Nicolas Maeterlinck

Coupes drastiques dans le secteur culturel flamand: "Incompréhensible et néfaste pour tous"

Dans sa note d'explication budgétaire, le ministre-président flamand Jan Jambon (N-VA) indique que "le soutien aux projets du secteur culturel sera examiné sous une nouvelle perspective après la mise en oeuvre d'économies dans les subsides accordés". Concrètement, les subsides accordés à différents projets passeront en 2020 de 8,47 à 3,39 millions d'euros, soit une baisse drastique de 60%. Le secteur culturel a exprimé sa profonde inquiétude.

Les différentes notes de politique du nouvel exécutif flamand sont en ligne depuis vendredi. En tant que ministre de la Culture, Jan Jambon y explique notamment qu'il entend poursuivre le développement des points forts du secteur tout en lui donnant de nouveaux accents afin de "maximiser la valeur sociétale, personnelle et économique de la culture".

Le secteur ne sera toutefois pas épargné par les économies. Les subsides de fonctionnement seront ainsi rabotés de 6%, un recul toutefois limité à 3% pour les institutions reconnues telles que le Vooruit à Gand ou l'Ancienne Belgique à Bruxelles.

Les subsides octroyés aux projets, eux, chuteront de 60%, de 8,47 à 3,39 millions d'euros. "La politique relative aux projets ne doit pas créer l'illusion de subsides structurels automatiques. Des choix plus sélectifs conduiront à un meilleur soutien", estime encore Jan Jambon.   

"Néfaste pour les artistes et pour le public"

De très nombreux acteurs du monde culturel ont réagi aux précisions données par Jan Jambon. "Les coupes financières vont enterrer l’afflux de nouveaux artistes", a commenté le directeur du centre des Arts Vooruit, Franky Devos.

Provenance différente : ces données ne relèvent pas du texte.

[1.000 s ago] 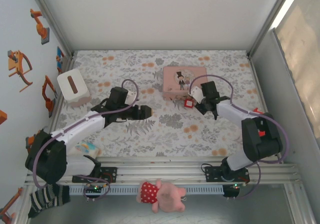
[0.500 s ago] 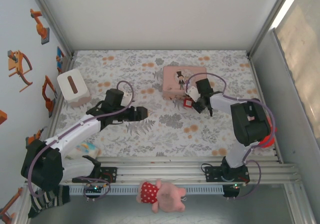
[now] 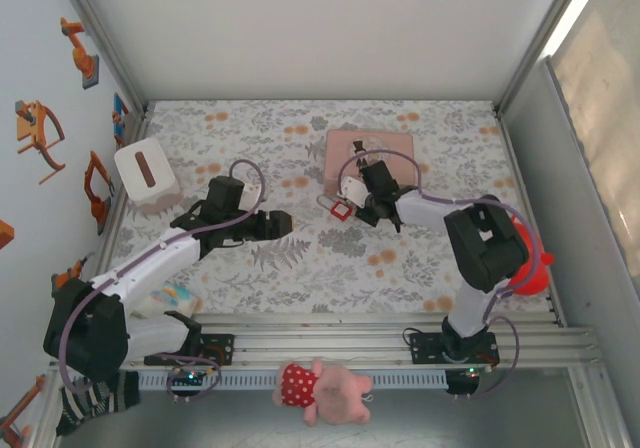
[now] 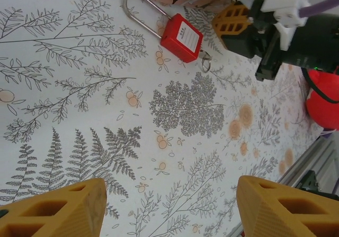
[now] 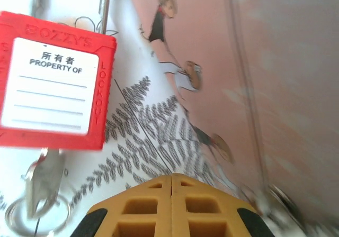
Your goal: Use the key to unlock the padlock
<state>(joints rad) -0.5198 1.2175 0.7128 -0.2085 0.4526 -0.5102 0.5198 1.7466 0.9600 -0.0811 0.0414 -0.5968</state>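
Note:
The small red padlock (image 3: 335,206) lies flat on the floral cloth in front of the pink box (image 3: 372,158). Its silvery shackle (image 4: 140,12) points away from the body (image 4: 181,37), and its white label (image 5: 50,91) faces up. The key (image 4: 204,57) with its ring sticks out of the padlock's bottom end (image 5: 45,187). My right gripper (image 3: 356,206) is shut with nothing between its fingers (image 5: 172,194), just right of the padlock. My left gripper (image 3: 289,222) hovers open and empty left of the padlock, its orange fingertips (image 4: 58,210) wide apart.
A white tissue box (image 3: 147,173) stands at the back left. A red plastic toy (image 3: 527,266) sits by the right arm's elbow. A pink pig toy (image 3: 320,388) hangs on the front rail. Frame posts bound the table's sides.
My right gripper swept left along the front of the pink box, and the padlock moved left with it. The left arm shifted only slightly.

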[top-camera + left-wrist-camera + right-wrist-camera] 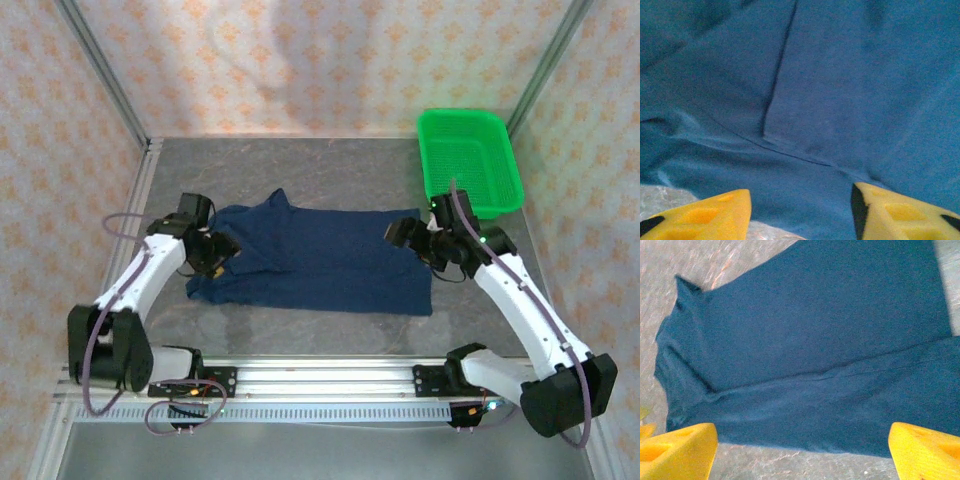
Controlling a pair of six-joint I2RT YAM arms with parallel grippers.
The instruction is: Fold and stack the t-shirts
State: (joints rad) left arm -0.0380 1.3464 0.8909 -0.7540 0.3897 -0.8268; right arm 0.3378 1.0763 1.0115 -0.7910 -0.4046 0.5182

De son côté, le directeur du théâtre royal flamand KVS évoque un coup dur pour les arts de la scène. "Cela va par ailleurs à l’encontre de l’esprit de l’accord gouvernemental qui parle d’excellence", indique Michael De Cock. "Venant d’un parti nationaliste qui mise sur l’identité, c’est vraiment incompréhensible".

Les deux directeurs soulignent que le secteur culturel est en mode épargne depuis maintenant 10 ans, et que les nouvelles coupes impliqueront la suppression de certains spectacle dès la saison prochaine. Les mesures auront ainsi des conséquences pour les artistes mais aussi pour le public.

"L’argent de nos impôts"

Le pianiste Jef Neve ne cache pas sa colère face aux économies annoncées. "Il s’agit de 5 millions d’euros, ce qui représente des cacahuètes par rapport au budget total de la Flandre. Mais pour le secteur culturel, c’est réellement néfaste", réagit-il. "Ils essaient de nous réduire au silence, comme ils tentent de le faire avec la VRT. Ils jouent à la maitresse sévère à laquelle il faut obéir, mais je ne suis pas d’accord. C’est notre argent, celui de nos impôts, avec lequel ils paient leurs propres postes et salaires", dénonce encore le musicien.

Et d’ajouter : "quand on voit le montant des indemnités de départ des politiciens qui ne se font pas réélus, on parle de 22 millions d’euros pour les députés dans leur ensemble. Peut-être qu’ils devraient renoncé à un quart de leurs indemnités, on aura ainsi directement trouvé 5 millions d’euros et résolu le problème", conclut Jef Neve.